INSTRUCTIONS FOR THE TASK. Starting at the line below holding "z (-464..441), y" and stopping at the line holding "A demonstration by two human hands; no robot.", print every line exactly, both ends included, and leave the rest out.

RAW DATA.
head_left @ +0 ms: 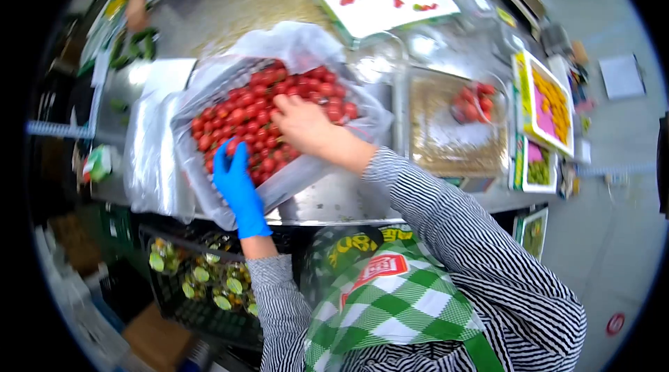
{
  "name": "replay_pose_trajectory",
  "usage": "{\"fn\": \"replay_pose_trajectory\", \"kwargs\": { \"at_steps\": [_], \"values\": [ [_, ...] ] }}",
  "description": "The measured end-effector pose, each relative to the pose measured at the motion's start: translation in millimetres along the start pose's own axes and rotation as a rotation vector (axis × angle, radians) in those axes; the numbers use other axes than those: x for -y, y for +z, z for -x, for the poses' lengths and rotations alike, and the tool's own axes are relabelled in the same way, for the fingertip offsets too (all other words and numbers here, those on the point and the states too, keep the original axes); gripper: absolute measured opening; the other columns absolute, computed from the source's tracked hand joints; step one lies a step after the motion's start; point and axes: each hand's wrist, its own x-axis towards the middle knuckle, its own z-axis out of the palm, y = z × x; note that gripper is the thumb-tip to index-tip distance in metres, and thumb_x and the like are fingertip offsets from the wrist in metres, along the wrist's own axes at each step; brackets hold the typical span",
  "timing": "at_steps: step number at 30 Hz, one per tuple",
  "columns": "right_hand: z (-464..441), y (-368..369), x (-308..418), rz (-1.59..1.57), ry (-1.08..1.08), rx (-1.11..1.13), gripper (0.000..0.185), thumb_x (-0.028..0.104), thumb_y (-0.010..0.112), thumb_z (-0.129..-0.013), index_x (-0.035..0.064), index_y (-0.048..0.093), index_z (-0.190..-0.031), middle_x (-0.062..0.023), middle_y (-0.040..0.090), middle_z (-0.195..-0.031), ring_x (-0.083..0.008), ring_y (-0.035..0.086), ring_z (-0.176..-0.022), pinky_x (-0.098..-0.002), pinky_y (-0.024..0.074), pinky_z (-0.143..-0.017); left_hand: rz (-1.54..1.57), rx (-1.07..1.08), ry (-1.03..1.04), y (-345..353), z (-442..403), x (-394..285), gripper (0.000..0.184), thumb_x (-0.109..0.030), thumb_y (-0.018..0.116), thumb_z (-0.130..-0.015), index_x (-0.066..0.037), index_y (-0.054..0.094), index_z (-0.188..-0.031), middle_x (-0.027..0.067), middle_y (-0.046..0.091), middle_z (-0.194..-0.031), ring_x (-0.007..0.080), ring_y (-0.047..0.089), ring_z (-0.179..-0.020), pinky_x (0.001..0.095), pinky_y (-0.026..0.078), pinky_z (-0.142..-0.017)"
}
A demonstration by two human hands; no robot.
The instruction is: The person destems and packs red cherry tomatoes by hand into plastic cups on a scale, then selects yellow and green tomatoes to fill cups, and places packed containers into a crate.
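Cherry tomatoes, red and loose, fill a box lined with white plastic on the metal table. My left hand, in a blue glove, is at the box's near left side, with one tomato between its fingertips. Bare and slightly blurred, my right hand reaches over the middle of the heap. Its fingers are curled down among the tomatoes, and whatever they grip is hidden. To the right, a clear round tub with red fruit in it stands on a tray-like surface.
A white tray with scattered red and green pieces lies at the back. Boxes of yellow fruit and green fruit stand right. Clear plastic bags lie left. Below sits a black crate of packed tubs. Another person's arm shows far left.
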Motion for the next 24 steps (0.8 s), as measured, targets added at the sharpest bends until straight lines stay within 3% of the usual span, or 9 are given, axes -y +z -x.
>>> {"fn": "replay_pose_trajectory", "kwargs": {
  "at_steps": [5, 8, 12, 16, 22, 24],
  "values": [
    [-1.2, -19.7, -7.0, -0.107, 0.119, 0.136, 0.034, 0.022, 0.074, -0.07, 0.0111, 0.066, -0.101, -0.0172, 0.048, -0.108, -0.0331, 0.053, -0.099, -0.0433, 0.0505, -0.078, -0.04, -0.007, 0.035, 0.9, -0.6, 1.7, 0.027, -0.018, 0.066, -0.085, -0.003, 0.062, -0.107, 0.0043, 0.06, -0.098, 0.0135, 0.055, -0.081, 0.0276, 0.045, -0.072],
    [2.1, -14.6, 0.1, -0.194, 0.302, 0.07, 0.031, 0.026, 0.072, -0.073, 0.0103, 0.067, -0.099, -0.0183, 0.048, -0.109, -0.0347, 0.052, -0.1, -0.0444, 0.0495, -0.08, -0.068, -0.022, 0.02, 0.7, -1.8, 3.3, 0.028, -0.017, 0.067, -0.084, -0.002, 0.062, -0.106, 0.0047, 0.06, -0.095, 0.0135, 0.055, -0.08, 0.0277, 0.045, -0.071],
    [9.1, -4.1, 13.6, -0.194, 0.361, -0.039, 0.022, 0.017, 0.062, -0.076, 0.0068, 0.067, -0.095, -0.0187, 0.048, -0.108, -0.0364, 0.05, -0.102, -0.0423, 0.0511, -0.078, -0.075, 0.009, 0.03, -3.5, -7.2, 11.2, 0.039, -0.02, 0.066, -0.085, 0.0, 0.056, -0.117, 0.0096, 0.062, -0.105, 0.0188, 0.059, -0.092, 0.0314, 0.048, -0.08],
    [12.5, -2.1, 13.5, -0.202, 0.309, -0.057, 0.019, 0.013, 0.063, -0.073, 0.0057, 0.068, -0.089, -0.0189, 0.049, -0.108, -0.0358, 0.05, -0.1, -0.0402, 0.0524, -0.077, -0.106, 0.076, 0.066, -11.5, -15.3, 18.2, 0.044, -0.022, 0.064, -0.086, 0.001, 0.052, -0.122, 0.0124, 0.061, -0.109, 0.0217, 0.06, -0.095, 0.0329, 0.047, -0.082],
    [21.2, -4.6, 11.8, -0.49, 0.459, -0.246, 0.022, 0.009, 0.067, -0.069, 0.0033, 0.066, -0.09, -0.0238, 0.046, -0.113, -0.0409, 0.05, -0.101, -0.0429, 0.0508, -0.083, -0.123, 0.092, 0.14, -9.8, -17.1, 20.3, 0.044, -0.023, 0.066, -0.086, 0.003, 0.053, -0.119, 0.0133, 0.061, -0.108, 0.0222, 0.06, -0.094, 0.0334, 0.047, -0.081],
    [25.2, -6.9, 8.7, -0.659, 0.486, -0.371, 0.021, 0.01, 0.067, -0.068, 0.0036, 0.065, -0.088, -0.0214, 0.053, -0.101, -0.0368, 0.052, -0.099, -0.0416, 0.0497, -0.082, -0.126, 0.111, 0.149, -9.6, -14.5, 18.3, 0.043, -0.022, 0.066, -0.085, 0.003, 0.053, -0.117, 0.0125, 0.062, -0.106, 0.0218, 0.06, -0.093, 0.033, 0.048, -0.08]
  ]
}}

RESULT FOR THIS TASK.
  "columns": "right_hand: z (-464..441), y (-368..369), x (-308..418), rz (-1.59..1.57), ry (-1.08..1.08), rx (-1.11..1.13), gripper (0.000..0.185), thumb_x (-0.028..0.104), thumb_y (-0.010..0.112), thumb_z (-0.129..-0.013), index_x (-0.035..0.064), index_y (-0.048..0.093), index_z (-0.190..-0.031), middle_x (-0.062..0.023), middle_y (-0.040..0.090), middle_z (-0.195..-0.031), ring_x (-0.083..0.008), ring_y (-0.035..0.086), ring_z (-0.176..-0.022), pinky_x (-0.098..-0.002), pinky_y (-0.024..0.074), pinky_z (-0.143..-0.017); left_hand: rz (-1.54..1.57), rx (-1.07..1.08), ry (-1.03..1.04), y (-345..353), z (-442..403), x (-394..285), gripper (0.000..0.184), thumb_x (-0.109..0.030), thumb_y (-0.018..0.116), thumb_z (-0.130..-0.015), index_x (-0.066..0.037), index_y (-0.054..0.094), index_z (-0.188..-0.031), middle_x (-0.027..0.067), middle_y (-0.046..0.091), middle_z (-0.194..-0.031), ring_x (-0.007..0.080), ring_y (-0.047..0.089), ring_z (-0.179..-0.020), pinky_x (0.001..0.095), pinky_y (-0.026..0.078), pinky_z (-0.142..-0.017)"
}
A demonstration by two human hands; no robot.

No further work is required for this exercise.